------ Exercise data

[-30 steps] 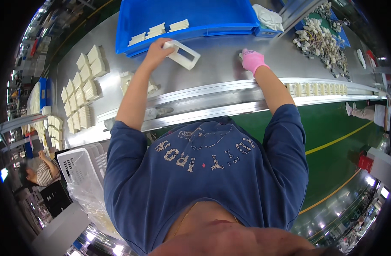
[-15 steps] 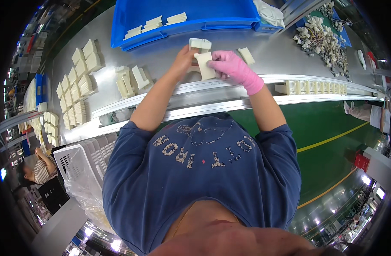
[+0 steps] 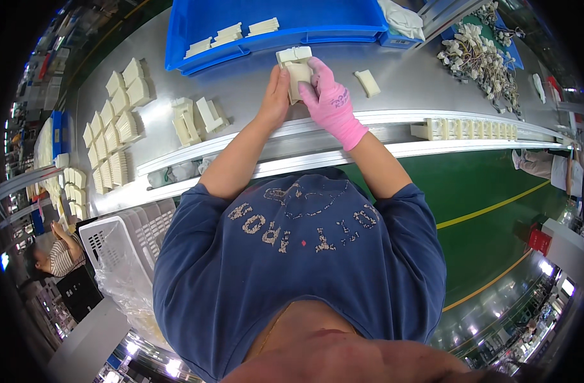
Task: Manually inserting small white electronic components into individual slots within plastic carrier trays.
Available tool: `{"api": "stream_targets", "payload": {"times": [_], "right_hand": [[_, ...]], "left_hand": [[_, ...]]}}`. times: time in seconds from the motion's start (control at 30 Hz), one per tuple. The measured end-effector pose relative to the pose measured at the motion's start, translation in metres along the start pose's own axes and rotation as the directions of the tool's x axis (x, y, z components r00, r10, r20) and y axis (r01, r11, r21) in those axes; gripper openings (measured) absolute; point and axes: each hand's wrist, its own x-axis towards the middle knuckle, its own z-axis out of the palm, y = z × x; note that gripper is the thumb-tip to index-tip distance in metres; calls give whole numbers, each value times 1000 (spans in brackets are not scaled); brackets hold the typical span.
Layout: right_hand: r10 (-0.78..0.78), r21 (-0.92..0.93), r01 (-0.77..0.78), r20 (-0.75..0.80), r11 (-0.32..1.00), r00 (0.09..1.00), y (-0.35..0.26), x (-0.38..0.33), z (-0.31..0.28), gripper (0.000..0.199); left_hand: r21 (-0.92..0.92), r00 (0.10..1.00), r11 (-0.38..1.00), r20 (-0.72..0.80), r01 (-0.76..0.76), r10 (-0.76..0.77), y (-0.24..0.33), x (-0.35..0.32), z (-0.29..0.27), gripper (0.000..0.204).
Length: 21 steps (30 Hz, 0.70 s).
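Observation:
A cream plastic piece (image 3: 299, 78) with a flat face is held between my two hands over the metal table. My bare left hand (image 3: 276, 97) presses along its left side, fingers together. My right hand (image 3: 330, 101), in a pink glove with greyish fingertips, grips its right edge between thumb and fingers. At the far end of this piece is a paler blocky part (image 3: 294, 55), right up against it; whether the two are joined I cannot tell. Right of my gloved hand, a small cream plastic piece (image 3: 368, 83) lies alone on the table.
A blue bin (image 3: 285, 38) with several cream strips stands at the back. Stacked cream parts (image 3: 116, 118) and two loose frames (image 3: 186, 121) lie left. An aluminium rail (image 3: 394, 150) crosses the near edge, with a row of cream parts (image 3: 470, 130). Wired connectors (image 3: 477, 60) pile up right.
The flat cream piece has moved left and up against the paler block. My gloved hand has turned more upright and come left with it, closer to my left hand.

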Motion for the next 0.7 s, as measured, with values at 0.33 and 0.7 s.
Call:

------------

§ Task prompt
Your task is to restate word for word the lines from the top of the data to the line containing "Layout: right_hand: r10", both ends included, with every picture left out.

§ Response area
[-30 steps] 
[-15 steps] 
[+0 steps] 
Task: Manually inserting small white electronic components into individual slots within plastic carrier trays.
Available tool: `{"api": "stream_targets", "payload": {"times": [_], "right_hand": [[_, ...]], "left_hand": [[_, ...]]}}`. times: time in seconds from the motion's start (control at 30 Hz), one per tuple. The measured end-effector pose relative to the pose measured at the motion's start, translation in metres along the start pose's own axes and rotation as the directions of the tool's x axis (x, y, z components r00, r10, r20) and y axis (r01, r11, r21) in those axes; gripper openings (measured) absolute; point and axes: each hand's wrist, its own x-axis towards the middle knuckle, its own z-axis out of the palm, y = z × x; note that gripper is the thumb-tip to index-tip distance in metres; calls give whole numbers, each value times 1000 (spans in brackets are not scaled); brackets hold the typical span.
Layout: right_hand: r10 (-0.78..0.78), r21 (-0.92..0.93), r01 (-0.77..0.78), r20 (-0.75..0.80), r11 (-0.32..1.00), r00 (0.09..1.00), y (-0.35..0.26), x (-0.38..0.33), z (-0.31..0.28), gripper (0.000..0.199); left_hand: r21 (-0.92..0.92), r00 (0.10..1.00), r11 (-0.38..1.00), r20 (-0.72..0.80), r01 (-0.76..0.76), r10 (-0.76..0.77), y (-0.24..0.33), x (-0.35..0.32), z (-0.29..0.27), gripper (0.000..0.204).

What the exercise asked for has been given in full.